[Try it] Would you give again, exactly as written, the lines from the opening of the records to the line with "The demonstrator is", that line included and pictures excluded?

┌─ Dataset entries

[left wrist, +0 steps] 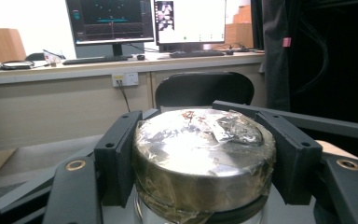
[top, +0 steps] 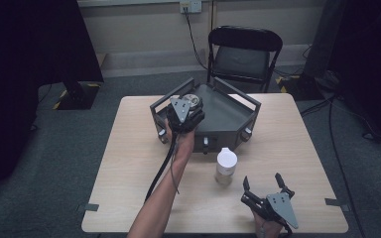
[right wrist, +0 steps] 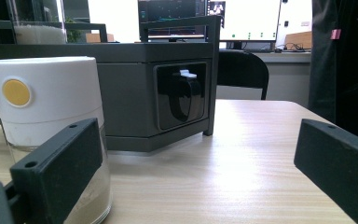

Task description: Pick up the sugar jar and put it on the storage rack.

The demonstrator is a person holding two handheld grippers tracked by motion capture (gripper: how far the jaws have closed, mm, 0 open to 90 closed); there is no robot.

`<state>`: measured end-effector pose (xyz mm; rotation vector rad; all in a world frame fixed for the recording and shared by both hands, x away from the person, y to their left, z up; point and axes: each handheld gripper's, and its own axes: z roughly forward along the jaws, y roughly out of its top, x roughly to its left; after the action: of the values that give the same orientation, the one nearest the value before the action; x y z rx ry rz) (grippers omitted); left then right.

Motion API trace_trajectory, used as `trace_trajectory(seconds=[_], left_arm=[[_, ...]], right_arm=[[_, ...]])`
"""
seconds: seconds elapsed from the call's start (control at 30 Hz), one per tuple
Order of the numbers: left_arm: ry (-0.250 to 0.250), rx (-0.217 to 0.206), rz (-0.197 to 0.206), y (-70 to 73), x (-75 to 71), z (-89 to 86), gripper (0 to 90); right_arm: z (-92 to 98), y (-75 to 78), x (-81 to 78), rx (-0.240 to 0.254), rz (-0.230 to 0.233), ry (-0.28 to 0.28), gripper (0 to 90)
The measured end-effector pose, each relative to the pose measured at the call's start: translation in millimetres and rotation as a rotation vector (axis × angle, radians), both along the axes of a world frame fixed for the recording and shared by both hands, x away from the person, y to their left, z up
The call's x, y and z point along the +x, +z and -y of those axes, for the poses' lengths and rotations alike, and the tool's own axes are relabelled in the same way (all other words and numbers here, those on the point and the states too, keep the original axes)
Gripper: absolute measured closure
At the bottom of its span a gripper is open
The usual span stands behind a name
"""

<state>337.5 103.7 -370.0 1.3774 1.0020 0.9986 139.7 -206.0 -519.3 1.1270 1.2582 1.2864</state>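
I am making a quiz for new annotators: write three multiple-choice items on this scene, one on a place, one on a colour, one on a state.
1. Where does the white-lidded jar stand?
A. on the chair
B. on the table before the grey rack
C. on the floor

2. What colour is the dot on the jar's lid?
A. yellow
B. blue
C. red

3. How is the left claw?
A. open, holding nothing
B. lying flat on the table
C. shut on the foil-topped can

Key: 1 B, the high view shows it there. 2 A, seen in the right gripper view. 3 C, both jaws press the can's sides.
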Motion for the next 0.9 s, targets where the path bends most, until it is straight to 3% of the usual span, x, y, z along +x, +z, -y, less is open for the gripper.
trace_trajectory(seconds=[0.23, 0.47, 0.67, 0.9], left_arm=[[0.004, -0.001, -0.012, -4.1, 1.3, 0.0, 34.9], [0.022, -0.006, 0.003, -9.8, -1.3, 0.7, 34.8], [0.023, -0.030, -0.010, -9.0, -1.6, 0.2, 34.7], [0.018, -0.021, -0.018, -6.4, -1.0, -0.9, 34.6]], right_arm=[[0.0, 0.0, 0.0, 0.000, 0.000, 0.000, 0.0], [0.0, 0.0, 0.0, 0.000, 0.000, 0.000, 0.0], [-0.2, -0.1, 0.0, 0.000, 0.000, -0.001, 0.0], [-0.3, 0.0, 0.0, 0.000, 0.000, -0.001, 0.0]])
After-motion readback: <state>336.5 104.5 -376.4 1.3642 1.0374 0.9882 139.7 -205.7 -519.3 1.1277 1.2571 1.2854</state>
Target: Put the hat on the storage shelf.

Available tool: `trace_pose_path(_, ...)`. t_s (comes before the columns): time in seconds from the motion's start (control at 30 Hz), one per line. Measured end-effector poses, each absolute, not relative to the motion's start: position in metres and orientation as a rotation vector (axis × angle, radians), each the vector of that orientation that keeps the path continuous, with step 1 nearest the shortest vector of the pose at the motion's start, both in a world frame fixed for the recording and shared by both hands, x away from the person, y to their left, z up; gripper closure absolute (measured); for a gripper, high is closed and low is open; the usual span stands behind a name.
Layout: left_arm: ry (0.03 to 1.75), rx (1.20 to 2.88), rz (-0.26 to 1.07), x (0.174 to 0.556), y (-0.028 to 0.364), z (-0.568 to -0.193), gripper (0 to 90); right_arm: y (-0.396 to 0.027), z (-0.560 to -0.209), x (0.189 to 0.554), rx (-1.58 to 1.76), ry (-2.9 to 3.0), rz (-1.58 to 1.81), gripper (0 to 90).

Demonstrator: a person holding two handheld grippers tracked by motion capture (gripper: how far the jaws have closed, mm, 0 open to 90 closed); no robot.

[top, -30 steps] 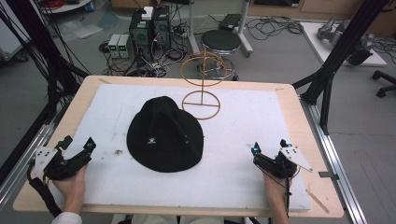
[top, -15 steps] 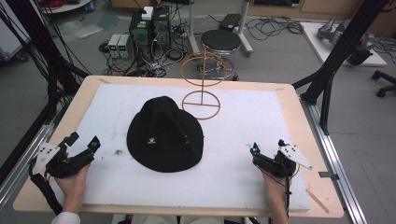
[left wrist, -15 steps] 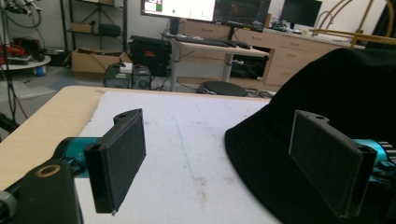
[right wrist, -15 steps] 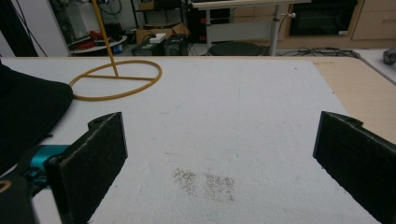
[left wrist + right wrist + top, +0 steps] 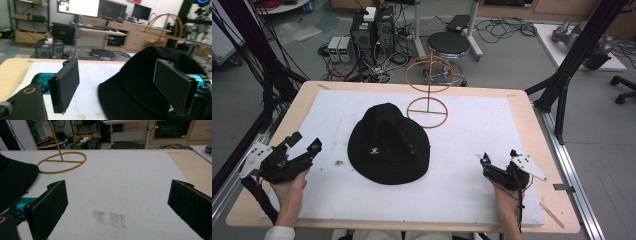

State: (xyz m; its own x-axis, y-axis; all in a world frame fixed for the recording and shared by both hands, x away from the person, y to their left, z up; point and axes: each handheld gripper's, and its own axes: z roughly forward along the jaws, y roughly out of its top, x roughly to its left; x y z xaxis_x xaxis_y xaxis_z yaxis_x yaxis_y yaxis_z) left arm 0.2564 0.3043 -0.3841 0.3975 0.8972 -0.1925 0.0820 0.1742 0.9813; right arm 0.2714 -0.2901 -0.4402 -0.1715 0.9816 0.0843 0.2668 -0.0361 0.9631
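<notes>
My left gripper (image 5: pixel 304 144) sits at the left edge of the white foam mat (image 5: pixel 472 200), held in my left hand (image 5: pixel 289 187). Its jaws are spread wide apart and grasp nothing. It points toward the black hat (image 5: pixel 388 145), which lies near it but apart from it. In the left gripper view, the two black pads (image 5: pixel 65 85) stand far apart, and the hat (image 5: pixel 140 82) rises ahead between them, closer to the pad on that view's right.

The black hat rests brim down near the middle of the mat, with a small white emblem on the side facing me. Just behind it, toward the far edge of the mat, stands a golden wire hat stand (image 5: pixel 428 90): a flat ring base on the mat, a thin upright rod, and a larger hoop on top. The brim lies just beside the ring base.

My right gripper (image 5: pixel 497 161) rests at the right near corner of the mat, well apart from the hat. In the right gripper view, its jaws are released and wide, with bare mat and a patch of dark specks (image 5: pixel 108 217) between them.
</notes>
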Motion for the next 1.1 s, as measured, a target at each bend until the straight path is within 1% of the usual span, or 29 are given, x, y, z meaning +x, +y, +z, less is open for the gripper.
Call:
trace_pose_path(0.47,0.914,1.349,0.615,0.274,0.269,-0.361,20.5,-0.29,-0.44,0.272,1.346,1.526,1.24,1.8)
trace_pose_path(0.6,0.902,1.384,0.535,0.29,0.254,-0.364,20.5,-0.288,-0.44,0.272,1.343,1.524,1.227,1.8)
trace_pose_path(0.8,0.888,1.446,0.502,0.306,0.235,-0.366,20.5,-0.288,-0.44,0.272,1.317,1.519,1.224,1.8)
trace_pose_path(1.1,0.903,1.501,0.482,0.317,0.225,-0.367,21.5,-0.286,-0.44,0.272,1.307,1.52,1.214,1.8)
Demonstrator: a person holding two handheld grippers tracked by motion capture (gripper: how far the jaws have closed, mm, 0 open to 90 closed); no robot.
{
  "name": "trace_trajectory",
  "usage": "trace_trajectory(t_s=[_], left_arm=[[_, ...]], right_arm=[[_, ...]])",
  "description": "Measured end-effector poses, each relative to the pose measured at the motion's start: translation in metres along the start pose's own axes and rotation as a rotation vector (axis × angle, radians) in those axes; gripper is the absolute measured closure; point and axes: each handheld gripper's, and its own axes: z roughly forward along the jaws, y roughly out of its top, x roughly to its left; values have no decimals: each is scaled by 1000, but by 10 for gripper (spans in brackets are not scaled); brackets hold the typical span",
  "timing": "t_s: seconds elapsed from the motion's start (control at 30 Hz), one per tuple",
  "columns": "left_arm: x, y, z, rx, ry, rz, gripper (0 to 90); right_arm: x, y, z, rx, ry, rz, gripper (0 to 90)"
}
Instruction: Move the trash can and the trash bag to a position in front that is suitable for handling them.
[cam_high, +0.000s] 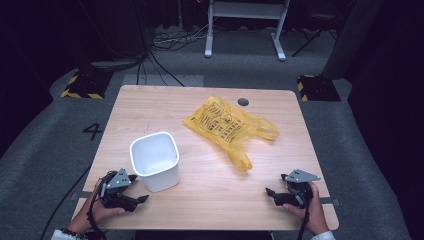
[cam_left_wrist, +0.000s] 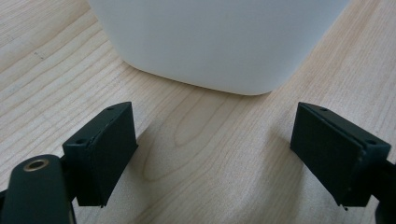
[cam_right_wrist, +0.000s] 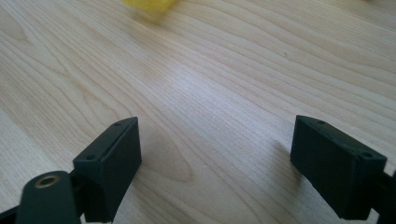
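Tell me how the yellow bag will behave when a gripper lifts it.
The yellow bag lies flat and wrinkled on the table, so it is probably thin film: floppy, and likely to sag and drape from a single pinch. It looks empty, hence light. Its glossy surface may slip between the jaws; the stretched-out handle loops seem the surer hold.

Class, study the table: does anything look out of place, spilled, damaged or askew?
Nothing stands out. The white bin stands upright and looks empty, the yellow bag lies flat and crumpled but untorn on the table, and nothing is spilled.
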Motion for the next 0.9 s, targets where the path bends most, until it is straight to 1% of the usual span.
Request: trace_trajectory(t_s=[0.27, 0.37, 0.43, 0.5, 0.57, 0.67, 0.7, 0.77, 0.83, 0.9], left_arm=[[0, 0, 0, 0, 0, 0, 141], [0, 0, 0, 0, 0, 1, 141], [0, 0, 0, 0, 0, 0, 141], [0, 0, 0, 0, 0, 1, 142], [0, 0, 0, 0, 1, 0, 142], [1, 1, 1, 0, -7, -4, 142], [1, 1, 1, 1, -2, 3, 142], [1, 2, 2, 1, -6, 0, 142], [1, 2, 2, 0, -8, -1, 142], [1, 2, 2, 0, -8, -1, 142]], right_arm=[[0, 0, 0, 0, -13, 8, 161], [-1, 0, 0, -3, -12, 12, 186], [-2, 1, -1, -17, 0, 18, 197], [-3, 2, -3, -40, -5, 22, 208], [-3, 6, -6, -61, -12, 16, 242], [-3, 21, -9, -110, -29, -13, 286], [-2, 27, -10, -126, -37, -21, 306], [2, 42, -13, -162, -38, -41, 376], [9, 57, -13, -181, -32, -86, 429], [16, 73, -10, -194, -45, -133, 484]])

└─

[Solution to this task]
[left wrist, +0 steps] 
[top, +0 steps] 
[right wrist, +0 steps] 

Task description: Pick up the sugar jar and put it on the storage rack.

The demonstrator is a person holding two handheld grippers tracked by motion capture (gripper: how far the jaws have closed, mm, 0 open to 90 closed); there is no robot.

This exercise requires no further response.